Posts Tagged ‘the Merge

EthereumPoW (ETHW) is the name of the Proof of Work fork that continued as PoW after the original Ethereum (ETH) has switched to Proof of Stake after the so-called Merge of ETH that has happened on 15th of September. ETHW is mineable on a number of large pools already and is available for trading on some of the larger exchanges with more coming apparently as the interest, especially from miners is pretty high at the moment. The ETHW hard forking from ETH means that any address that had Ethereum coins available on the Ethereum mainnet will also have the same amount of ETHW coins on the EthereumPoW mainnet. Many of the exchanges that added support for ETHW have already credited users with coins based on their ETH holdings at the time of the fork, though not all have started trading yet.
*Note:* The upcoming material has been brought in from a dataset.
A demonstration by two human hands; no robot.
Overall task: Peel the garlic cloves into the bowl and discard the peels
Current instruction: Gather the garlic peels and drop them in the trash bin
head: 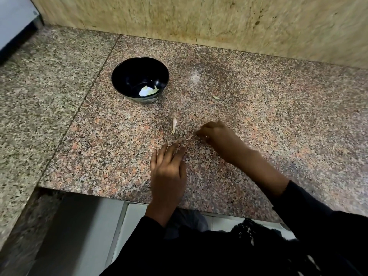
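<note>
Black bowl (140, 79) on the speckled granite counter (278, 120), toward the back left, with pale peeled garlic (148, 91) lying at its bottom. Nearer the front, a thin pale strip of peel (173, 126) flat on the stone, apart from the bowl and between it and the hands. Another small pale scrap (215, 97) farther right, and a faint whitish smudge (195, 78) beyond it, too blurred to identify. Left hand (168, 172) flat on the counter near the front edge, palm down, fingers straight and slightly spread, holding nothing. Right hand (217, 134) just right of the peel strip, fingers curled downward with tips at the stone; blurred, so cannot tell whether anything is pinched. Dark sleeves (310, 212) on both arms. Yellowish stone wall (219, 20) behind the counter.
</note>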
EthereumPoW (ETHW) has a price of a little over $6 USD at the moment, though that price can fluctuate wildly at the moment. The peak price ETHW has reached was a little of over $60 USD for a brief moment soon after the hard fork, but is currently at just about 1/10 of that peak level it had according to CoinMarketCap. You can visit the official website of the EthereumPoW – The Original Ethereum Blockchain powered by Proof of Work, though we’ll try to summarize the most important things to help you get started mining ETHW if you are interested. Here you can find an ETHW Explorer and the official GitHub page with EthereumPoW code

The best thing about EthereumPoW (ETHW) is that it uses the very familiar Dagger-Hashimoto or Ethash algorithm that was used by Ethereum (ETH) supported by most mining software such as PhoenixMiner, NBMiner, T-Rex Miner, lolMiner and many others. So, if you were just mining ETH prior to the Merge, you should be able to very quickly and easily get up to speed with switching to ETHW mining. The only thing you will need is a new mining pool with support for ETHW such as f2pool.com, 2miners.com, poolin.com, woolypooly.com or nanopool.org – these are the Top 5 ETHW mining pools in terms of mining hashrate at the moment. Then you would also need to get an ETHW wallet address, if you don’t have one already, in a supporting exchange such as Kraken, Poloniex, Bittrex or one of the others that already have introduced support for EthereumPoW.

That is it you can point your mining hardware to mine the ETHW coin easily and pretty straightforward if you were already mining ETH, the only thing that remains to happen is for EthereumPoW to become profitable to be mined as currently it is the same as with other crypto coins. Mining ETHW at the moment can hardly even cover for the electricity being used with its current price and difficulty level, profitability wise it is on par with Ethereum Classic (ETC) at the moment. Though for ETC mining you have the option to increase the mining profitability by dual-mining ETC+ZIL.